Re: The Meaning That Immortality Gives to Life

From: Jeff L Jones (jeff@spoonless.net)
Date: Tue Oct 16 2007 - 13:20:57 MDT


On 10/16/07, Stathis Papaioannou <stathisp@gmail.com> wrote:
> On 16/10/2007, Matt Mahoney <matmahoney@yahoo.com> wrote:
>
> > One could program an uploaded mind in one of two ways to solve the problem.
> > One is to remove the fear of death. But such an intelligence would have no
> > sense of consciousness. It would reason that one set of memories is just as
> > good as another, and die.
>
> This doesn't follow. Firstly it is possible to have no fear of death
> and still have a sense of personal identity (is this what you mean by
> "consciousness"?): suicidal people are suicidal precisely because they
> believe that they are the same person from moment to moment, and want
> this to end. Secondly it is possible to reason intellectually that
> personal identity is just an illusion and still have a very strong
> emotional attachment to the continuation of that illusion.
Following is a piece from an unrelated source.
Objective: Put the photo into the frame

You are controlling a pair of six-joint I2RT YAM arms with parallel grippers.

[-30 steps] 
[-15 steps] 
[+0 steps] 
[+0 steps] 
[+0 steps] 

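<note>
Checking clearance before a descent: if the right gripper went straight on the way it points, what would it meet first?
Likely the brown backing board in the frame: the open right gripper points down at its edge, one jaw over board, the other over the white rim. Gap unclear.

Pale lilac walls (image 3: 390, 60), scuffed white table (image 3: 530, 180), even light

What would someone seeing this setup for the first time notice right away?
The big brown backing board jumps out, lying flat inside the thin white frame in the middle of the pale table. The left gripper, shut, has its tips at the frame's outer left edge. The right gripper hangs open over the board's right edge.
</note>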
Well said. To add to that, it's also possible to want your life to
continue because you want to produce certain changes in the world (and
don't trust others to do it without you around), or because you don't
like the idea of all the knowledge you've accumulated being erased
from the world. I personally think that "fear of death" and an
emotional attachment to continued personal identity are both shallow
reasons for wanting immortality (and based on illusions), however
there are much better reasons. I think getting rid of our
(irrational) emotional fear of death is a good thing. But doing so
will not compell us to commit suicide, or even stop us from taking
measures to actively prevent death and extend life.